* **Directions**
Among the lines below, keep only those from the one containing "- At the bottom" through the one containing "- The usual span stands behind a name", and reproduce them exactly.

* **Working data**
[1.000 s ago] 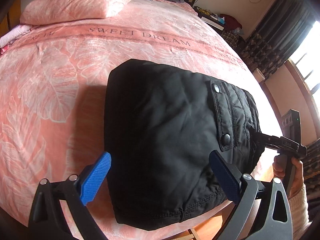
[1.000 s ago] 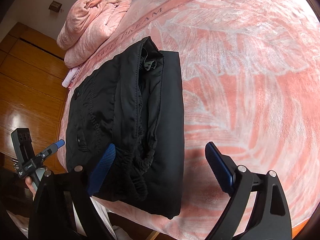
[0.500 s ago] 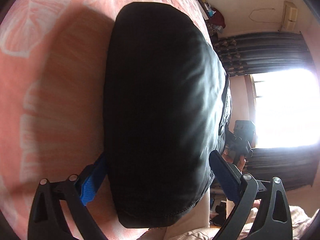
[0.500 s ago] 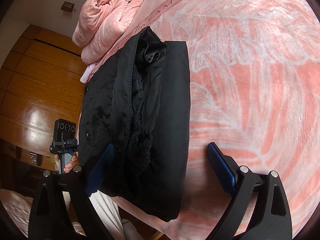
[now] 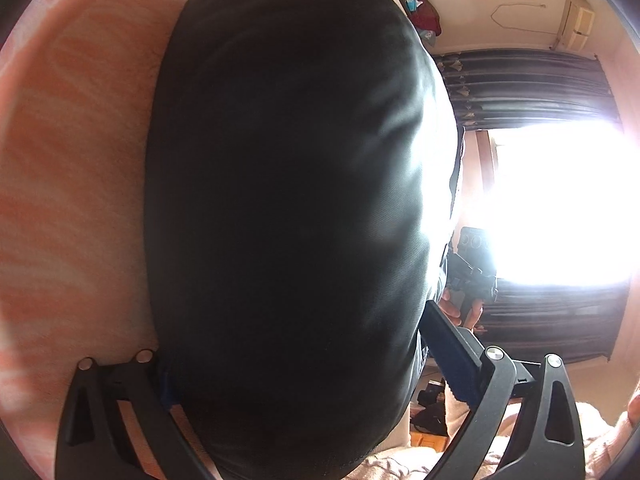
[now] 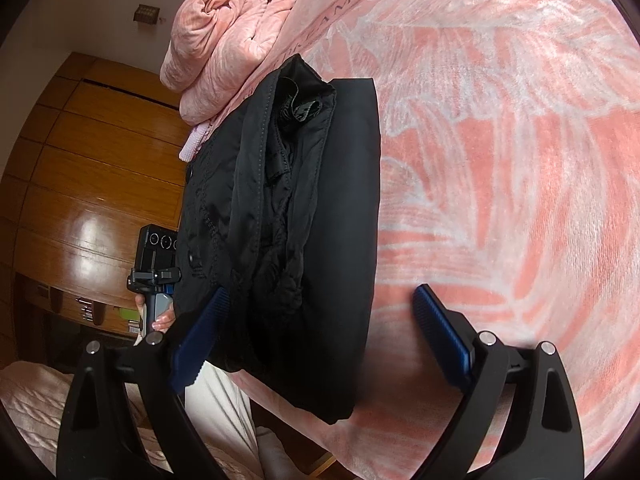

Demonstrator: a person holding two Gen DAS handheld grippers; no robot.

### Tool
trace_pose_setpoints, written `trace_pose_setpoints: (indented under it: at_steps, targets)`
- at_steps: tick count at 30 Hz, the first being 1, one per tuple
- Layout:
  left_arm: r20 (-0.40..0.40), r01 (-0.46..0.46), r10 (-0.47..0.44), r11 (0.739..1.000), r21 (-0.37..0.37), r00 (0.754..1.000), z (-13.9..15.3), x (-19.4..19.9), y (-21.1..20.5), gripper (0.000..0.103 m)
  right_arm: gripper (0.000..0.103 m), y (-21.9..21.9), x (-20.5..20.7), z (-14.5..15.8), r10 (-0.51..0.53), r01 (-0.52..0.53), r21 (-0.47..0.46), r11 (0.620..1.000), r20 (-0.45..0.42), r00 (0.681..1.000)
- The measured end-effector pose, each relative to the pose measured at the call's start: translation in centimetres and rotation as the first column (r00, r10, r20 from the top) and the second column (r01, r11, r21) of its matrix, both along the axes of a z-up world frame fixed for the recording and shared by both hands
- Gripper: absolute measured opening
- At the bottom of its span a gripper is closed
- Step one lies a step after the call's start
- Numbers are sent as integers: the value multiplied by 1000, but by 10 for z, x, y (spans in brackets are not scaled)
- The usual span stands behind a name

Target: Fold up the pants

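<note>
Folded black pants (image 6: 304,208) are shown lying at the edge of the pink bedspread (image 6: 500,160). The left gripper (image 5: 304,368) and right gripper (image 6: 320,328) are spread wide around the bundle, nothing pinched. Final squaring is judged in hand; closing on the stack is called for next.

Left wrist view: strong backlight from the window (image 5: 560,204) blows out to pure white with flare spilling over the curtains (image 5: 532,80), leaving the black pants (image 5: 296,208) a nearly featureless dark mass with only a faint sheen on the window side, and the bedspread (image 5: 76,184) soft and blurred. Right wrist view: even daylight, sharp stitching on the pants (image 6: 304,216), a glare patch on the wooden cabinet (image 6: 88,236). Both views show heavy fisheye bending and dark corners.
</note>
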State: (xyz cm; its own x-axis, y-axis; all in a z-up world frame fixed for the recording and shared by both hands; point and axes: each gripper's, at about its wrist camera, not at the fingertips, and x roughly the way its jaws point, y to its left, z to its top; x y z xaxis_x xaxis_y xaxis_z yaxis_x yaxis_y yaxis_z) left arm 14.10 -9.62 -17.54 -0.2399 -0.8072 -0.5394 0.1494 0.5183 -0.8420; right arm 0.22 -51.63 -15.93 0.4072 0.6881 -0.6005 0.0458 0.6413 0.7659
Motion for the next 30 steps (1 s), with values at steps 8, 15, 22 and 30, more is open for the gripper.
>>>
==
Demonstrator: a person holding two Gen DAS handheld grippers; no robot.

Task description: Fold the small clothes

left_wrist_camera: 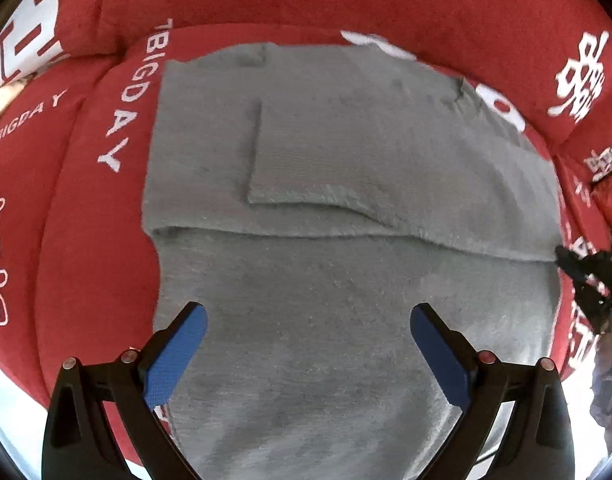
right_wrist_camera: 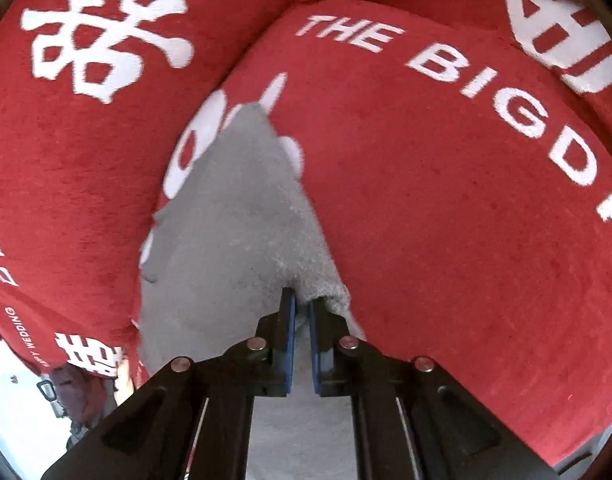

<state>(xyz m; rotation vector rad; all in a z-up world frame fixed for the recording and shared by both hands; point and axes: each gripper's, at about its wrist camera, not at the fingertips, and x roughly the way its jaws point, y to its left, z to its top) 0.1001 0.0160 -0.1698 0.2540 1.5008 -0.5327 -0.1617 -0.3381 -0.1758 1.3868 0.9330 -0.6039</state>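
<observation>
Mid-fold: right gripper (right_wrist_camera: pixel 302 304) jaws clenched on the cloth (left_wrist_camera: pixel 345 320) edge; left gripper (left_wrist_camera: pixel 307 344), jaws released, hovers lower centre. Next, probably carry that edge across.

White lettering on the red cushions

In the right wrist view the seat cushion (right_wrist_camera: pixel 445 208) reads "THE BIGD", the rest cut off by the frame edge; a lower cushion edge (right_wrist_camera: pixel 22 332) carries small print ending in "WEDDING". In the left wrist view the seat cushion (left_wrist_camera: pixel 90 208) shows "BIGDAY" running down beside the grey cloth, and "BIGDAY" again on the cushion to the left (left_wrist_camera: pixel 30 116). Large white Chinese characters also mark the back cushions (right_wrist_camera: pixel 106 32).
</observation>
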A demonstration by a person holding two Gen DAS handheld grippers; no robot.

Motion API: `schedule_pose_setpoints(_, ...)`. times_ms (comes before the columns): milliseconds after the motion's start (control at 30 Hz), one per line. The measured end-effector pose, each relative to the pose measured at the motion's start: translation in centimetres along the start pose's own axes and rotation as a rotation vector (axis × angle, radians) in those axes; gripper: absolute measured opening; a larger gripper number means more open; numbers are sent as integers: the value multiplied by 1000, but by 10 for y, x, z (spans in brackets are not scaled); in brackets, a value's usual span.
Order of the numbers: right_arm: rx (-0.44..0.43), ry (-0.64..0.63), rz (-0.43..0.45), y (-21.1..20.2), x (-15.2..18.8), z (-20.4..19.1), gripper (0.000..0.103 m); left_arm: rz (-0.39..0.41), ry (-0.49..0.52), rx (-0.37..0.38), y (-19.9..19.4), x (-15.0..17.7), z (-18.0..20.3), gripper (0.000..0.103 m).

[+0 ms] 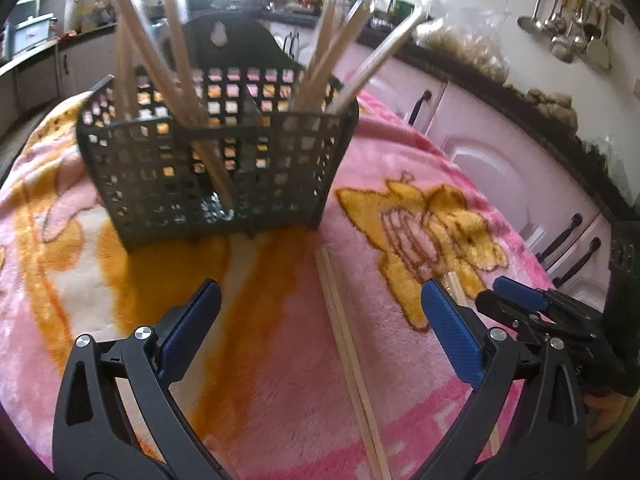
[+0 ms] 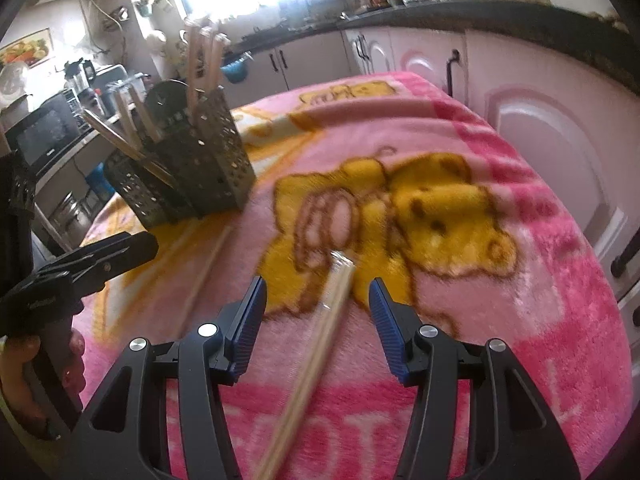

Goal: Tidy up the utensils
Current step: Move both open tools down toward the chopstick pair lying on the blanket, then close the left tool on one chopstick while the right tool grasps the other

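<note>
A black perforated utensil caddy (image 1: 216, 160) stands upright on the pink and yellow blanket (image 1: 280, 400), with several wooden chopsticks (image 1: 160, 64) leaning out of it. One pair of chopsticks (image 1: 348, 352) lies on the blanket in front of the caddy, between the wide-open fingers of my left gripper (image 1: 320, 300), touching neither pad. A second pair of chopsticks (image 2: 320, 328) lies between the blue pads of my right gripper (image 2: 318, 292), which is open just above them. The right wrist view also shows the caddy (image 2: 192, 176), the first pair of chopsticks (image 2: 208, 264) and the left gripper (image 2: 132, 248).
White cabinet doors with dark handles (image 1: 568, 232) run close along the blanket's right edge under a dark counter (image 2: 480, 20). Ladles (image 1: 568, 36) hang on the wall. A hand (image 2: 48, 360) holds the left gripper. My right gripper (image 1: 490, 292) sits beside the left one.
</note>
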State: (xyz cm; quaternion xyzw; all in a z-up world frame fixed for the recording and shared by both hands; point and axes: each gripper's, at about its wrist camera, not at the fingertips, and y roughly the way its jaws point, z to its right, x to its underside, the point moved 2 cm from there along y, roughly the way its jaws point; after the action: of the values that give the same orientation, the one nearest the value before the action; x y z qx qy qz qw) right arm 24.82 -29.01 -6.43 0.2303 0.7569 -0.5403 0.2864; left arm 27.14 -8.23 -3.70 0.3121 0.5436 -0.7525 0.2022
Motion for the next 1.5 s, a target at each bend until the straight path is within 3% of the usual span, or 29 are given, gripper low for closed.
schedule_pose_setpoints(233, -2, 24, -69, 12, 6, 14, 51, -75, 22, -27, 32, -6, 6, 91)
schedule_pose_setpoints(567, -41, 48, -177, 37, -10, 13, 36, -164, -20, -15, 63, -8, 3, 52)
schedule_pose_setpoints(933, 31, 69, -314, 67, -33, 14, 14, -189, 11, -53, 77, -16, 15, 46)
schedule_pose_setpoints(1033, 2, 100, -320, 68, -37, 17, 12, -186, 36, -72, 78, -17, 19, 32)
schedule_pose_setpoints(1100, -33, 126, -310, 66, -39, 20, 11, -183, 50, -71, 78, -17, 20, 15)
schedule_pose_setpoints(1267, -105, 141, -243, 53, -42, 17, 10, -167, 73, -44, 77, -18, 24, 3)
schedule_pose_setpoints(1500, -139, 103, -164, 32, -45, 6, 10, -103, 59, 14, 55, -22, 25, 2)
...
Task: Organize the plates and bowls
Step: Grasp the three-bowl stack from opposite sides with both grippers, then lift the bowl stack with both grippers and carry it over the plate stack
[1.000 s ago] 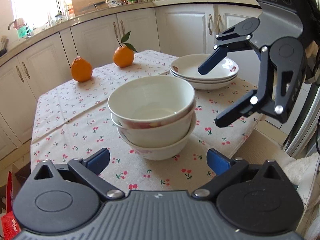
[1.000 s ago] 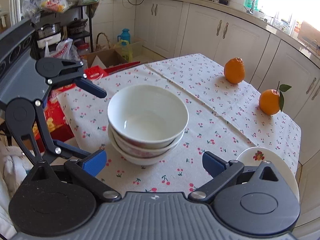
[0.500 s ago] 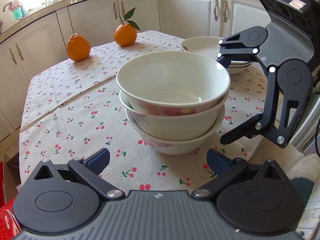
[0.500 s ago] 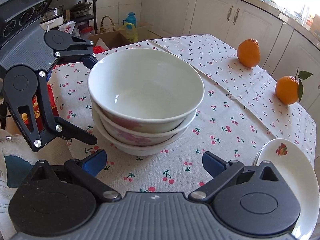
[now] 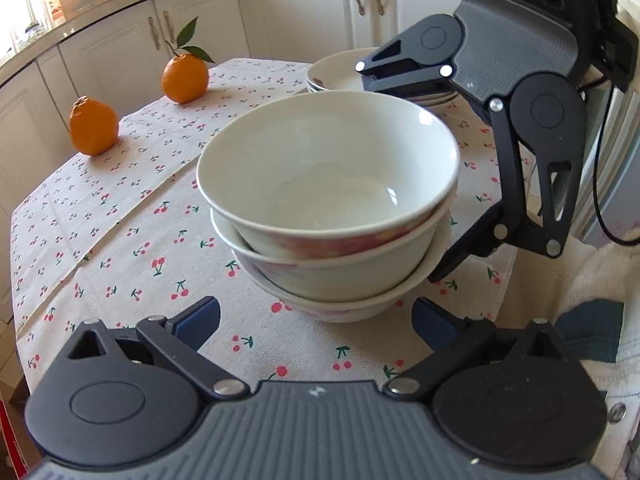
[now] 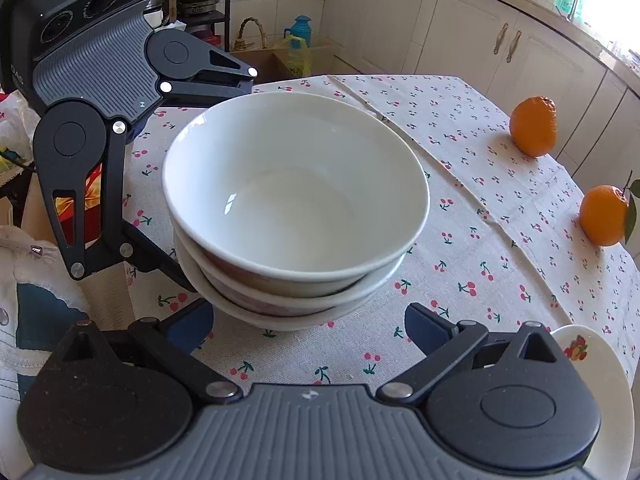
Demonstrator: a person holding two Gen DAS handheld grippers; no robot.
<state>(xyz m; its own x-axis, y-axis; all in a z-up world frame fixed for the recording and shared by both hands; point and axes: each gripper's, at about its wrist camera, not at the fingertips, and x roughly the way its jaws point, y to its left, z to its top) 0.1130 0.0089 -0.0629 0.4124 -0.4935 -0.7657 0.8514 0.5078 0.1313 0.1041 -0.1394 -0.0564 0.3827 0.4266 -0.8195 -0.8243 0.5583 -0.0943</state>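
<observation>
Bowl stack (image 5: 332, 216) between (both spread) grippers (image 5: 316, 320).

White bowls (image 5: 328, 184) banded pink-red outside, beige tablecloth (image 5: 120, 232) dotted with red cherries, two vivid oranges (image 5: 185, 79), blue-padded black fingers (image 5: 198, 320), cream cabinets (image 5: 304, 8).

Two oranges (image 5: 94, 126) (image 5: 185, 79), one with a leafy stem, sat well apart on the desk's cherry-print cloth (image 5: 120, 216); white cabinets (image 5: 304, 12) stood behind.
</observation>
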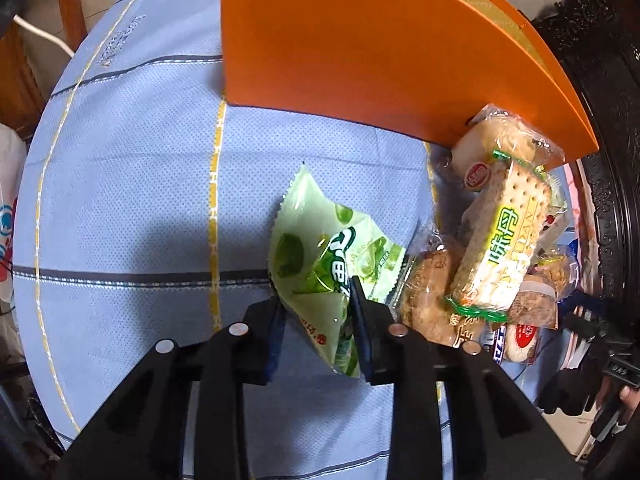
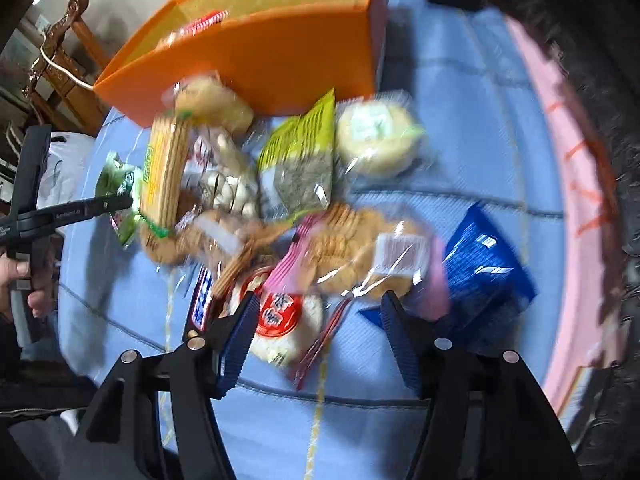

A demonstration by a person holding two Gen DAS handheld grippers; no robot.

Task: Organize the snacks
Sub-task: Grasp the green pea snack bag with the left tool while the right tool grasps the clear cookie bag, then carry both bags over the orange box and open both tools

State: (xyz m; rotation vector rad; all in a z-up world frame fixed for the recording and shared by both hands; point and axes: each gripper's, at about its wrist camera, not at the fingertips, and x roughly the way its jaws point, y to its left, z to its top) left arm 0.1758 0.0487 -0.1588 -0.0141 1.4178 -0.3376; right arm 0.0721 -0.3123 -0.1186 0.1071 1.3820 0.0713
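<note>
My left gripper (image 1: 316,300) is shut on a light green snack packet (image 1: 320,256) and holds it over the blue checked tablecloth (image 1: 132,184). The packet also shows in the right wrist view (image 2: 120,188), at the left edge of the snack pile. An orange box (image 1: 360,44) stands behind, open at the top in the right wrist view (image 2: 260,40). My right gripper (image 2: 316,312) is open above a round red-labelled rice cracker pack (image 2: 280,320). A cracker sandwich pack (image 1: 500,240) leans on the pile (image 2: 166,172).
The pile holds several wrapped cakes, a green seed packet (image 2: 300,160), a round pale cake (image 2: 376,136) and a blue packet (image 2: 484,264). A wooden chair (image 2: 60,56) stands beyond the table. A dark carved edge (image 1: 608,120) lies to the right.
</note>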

* **Solution to the exercise**
- At the bottom of its span a gripper is closed
- Step one lies a step after the call's start
- Numbers are sent as integers: the value multiplied by 1000, but by 10 for z, x, y (spans in brackets are not scaled)
- The usual span stands behind a name

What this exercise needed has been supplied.